The second industrial revolution, or technological revolution, sparked a quick fire from the end of the 19th century to the beginning and early 20th century that bore with it electricity, standardisation, and, most importantly, mass production.

Mass producers of food started using cheaper ingredients to stretch their products at the cost of quality while increasing profit. Decades later, the damage is evident. A 2010 paper in the journal Nature purports, “Drug addicts’ brain reward circuits often exhibit dulled responses, leading the addicts to seek more of the addictive substance to get their fix. Work in rats indicates that fatty foods may trigger similar responses.”

The findings went on to assert, “Animals given prolonged access to the fatty foods needed more stimulation than normal rats to reach a certain reward threshold over time, and gained more weight.”

Junk food marketing is insidious. Use of psychological research on subconscious colour association is why so many purveyors of processed products utilise red and yellow in their advertising. Red is the most used colour in food advertising. It won’t take you long to come up with an exhausting list of fast food and junk food options that embrace the bright colour of passion. The colour red also triggers stimulation, appetite, hunger, and, most obviously, attracts attention. The colour yellow tends to incite happiness, peace, comfort, and general positivity. Red and yellow in food advertising is often referred to as the ketchup and mustard effect, and boy is it effective.

As with almost anything, the ingredients themselves are not necessarily addictive. The acclimatisation to the ingredients, their availability, and the mental reward of satisfaction builds tolerance, and therein lies the problem.

Some medical and food scientists believe that when an individual’s preference for salt, sweetness, or whatever personally preferred flavour is rewarded more than regularly or over-indulged, it can result in craving of the gratification and the resulting tolerance build-up that becomes a fiend for the beast of wanting more.

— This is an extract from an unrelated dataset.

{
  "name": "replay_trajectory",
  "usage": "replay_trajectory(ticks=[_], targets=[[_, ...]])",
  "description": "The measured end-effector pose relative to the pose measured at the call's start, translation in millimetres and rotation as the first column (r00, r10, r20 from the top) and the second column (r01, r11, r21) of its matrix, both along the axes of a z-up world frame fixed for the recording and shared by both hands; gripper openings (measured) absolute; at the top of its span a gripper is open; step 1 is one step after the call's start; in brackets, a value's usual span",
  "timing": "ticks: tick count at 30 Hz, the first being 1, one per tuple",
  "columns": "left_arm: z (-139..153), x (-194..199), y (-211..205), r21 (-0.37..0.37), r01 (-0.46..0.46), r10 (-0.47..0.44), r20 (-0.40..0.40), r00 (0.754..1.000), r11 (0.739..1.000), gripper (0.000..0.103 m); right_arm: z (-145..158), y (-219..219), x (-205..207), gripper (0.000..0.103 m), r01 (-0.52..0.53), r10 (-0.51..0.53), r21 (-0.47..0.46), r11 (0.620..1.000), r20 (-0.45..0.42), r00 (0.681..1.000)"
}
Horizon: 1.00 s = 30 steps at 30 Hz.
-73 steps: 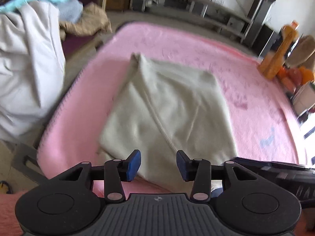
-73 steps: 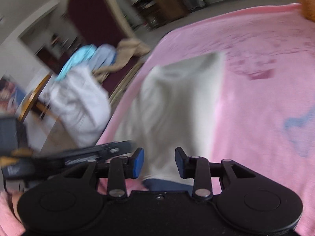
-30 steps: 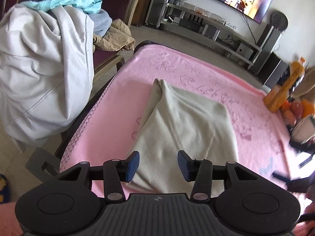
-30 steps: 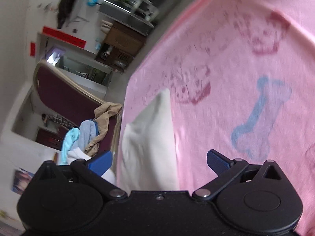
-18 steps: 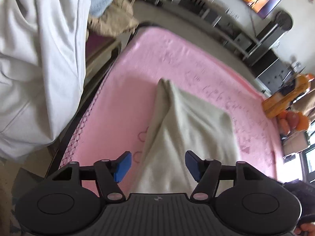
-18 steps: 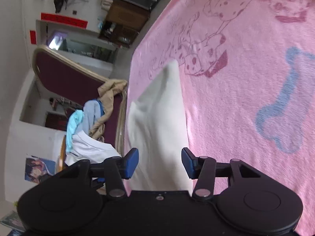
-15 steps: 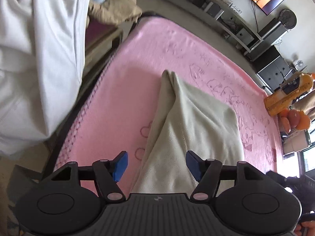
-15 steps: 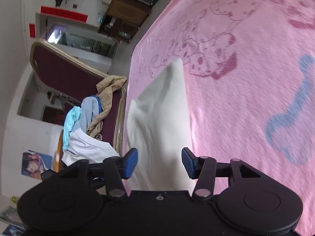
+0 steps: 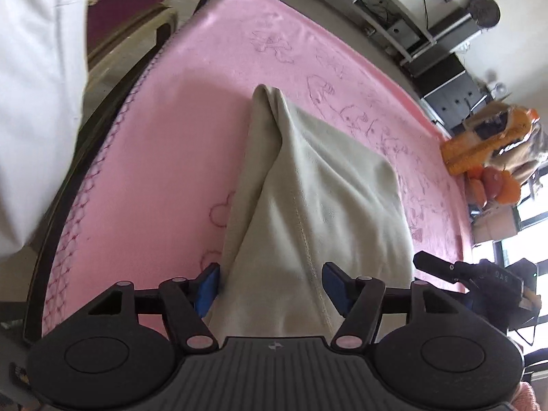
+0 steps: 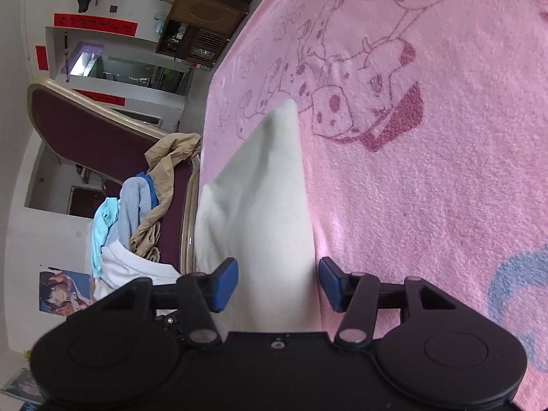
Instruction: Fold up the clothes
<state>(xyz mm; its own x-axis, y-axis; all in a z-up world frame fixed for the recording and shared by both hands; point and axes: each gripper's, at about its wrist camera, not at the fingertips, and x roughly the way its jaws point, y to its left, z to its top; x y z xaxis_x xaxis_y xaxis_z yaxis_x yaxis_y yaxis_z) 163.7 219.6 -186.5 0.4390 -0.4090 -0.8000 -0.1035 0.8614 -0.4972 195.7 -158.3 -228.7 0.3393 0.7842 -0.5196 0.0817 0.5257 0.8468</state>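
The cream garment [image 9: 318, 212] looks soft and limp, so I'd pinch its near corners; the left gripper [image 9: 270, 286] is closing and the right gripper [image 10: 278, 282] half-wide, both astride cloth, neither pressing.

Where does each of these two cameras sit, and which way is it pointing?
Left wrist: on the left gripper, looking down along its closing, not yet pressing jaws at the beige garment on the pink blanket; right gripper at the edge.
Right wrist: on that gripper, looking along the garment's edge.
Shared: garment, blanket.
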Motion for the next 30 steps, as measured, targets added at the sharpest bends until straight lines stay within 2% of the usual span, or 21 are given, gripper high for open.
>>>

Especially when stressed, a favourite food is a soothing and simple solution. However, the instant abatement can have both short- and long-term effects. Food rich in saturated fats can increase bad cholesterol and develop plaque in a body’s arteries, leading to increased risk of heart disease, heart attack, and stroke.

Too much sugar can lead to insulin resistance and potentially lead the way to diabetes. Balance and moderation for each individual is key. Every individual body doesn’t process every chemical the same way.

Stress, lack of sleep, anxiety, and habit are the leaders in overindulging, especially when it comes to junk foods that offer little more than short-term satisfaction. Knowing yourself with as much brutal honesty as you can and consulting a qualified specialist is the best way to cope with possibly addictive craving before you begin delving harmfully to corpulence and dependence.

We crave junk food because it’s easy, it’s immediately rewarding, and its intake literally provokes the desire to partake even more.